DATASET CONTENT
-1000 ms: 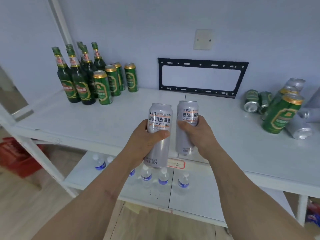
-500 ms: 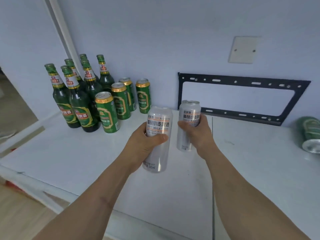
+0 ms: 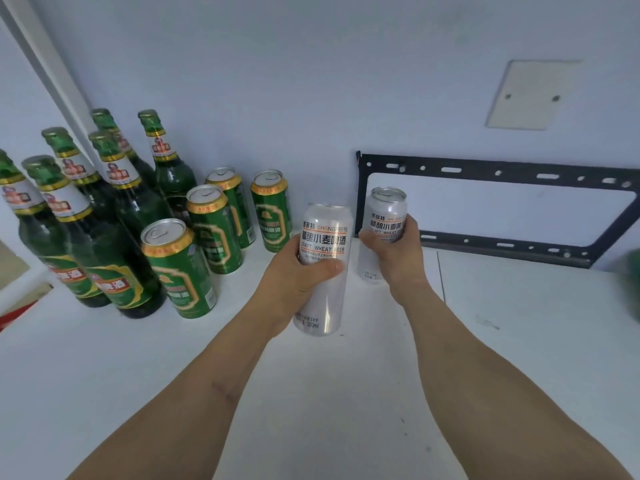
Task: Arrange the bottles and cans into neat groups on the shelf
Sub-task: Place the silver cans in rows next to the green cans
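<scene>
My left hand grips a tall silver wheat-beer can upright, just above or on the white shelf; I cannot tell if it touches. My right hand grips a second silver can a little farther back, near the wall. To the left stand several green beer bottles and several green cans with gold rims, grouped in the back left corner. The nearest green can is just left of my left-hand can.
A black metal wall bracket hangs behind the shelf at the right. A blurred green can lies at the right edge. A seam divides the shelf top. A blank wall plate sits above.
My view and both hands have moved left and closer to the green group. Both silver cans travelled toward the back of the shelf, still held; the right pile of cans has left the view.
</scene>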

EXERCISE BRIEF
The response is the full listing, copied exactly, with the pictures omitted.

RESULT OF THE TASK
-1000 ms: 
-500 ms: 
+0 ms: 
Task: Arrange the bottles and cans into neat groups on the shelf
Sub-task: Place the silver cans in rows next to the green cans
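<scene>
My left hand grips a tall silver wheat-beer can upright, just above or on the white shelf; I cannot tell if it touches. My right hand grips a second silver can a little farther back, near the wall. To the left stand several green beer bottles and several green cans with gold rims, grouped in the back left corner. The nearest green can is just left of my left-hand can.
A black metal wall bracket hangs behind the shelf at the right. A blurred green can lies at the right edge. A seam divides the shelf top. A blank wall plate sits above.
My view and both hands have moved left and closer to the green group. Both silver cans travelled toward the back of the shelf, still held; the right pile of cans has left the view.
</scene>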

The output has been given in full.